**WHAT THE TASK REQUIRES:**
Nothing but a number should be returned: the count of lines in the records that contain "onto".

**DATA FOR PROCESSING:**
★ ★ ★ ★

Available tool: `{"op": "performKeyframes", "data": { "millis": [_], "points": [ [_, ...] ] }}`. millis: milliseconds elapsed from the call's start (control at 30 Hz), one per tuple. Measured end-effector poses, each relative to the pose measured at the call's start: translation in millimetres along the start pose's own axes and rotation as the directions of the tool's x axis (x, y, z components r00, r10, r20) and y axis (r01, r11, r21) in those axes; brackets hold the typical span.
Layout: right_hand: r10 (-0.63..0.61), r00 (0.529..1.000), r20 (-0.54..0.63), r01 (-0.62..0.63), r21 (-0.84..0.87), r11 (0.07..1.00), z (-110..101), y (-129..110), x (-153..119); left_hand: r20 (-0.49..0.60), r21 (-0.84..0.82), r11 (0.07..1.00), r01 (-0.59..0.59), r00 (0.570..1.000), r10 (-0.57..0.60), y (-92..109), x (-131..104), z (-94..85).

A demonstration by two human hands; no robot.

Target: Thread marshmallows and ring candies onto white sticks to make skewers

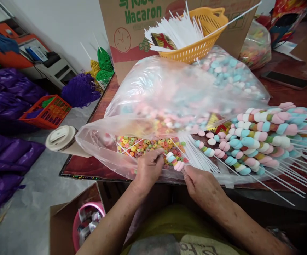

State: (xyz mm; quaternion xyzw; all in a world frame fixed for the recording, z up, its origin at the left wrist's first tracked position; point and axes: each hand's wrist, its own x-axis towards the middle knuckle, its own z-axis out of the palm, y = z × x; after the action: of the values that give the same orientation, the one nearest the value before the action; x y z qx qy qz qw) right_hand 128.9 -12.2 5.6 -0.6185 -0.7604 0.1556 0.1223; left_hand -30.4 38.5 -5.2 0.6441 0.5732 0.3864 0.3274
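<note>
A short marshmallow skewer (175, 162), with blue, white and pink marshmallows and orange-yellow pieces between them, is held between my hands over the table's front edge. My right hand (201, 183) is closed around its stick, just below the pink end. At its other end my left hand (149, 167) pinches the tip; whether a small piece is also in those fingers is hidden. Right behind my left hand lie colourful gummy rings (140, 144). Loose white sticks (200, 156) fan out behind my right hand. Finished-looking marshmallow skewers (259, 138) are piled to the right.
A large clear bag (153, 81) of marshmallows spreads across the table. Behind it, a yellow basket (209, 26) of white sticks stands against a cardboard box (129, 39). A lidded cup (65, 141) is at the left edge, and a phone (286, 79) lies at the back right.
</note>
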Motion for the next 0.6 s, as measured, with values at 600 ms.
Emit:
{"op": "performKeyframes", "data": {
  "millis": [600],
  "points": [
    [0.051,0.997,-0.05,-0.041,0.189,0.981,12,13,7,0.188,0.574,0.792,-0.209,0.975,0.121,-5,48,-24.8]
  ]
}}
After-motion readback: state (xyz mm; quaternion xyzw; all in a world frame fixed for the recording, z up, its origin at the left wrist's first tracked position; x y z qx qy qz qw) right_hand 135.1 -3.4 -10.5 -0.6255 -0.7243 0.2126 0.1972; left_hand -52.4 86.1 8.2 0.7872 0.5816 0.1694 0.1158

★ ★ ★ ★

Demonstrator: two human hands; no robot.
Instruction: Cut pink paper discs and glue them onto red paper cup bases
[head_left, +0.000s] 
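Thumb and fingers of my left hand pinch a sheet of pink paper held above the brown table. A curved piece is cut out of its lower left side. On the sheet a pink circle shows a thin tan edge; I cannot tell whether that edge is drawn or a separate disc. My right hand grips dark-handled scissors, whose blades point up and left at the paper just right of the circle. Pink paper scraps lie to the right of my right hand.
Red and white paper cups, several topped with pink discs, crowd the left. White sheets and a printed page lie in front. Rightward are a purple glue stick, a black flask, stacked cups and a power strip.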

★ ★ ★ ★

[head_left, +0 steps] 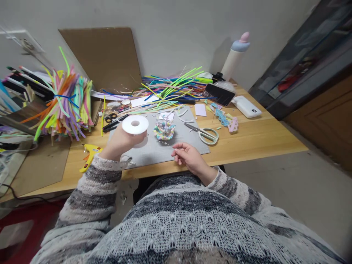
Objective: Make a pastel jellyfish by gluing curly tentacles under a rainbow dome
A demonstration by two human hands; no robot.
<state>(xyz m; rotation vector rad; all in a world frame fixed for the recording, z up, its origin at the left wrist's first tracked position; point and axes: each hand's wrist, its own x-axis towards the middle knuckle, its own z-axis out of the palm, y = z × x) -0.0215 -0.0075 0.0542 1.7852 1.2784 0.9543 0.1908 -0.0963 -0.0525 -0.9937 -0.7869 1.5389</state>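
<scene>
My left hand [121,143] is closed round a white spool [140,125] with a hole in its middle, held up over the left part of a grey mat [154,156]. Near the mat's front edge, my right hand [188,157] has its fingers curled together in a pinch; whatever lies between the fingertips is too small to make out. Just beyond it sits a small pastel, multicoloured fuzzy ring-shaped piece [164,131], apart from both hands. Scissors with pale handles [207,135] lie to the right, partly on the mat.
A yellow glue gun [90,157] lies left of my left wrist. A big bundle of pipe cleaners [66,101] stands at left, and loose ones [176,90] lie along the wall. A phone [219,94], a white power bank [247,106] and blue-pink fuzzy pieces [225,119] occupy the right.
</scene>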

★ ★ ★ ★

**ANSWER FOR THE TASK:**
2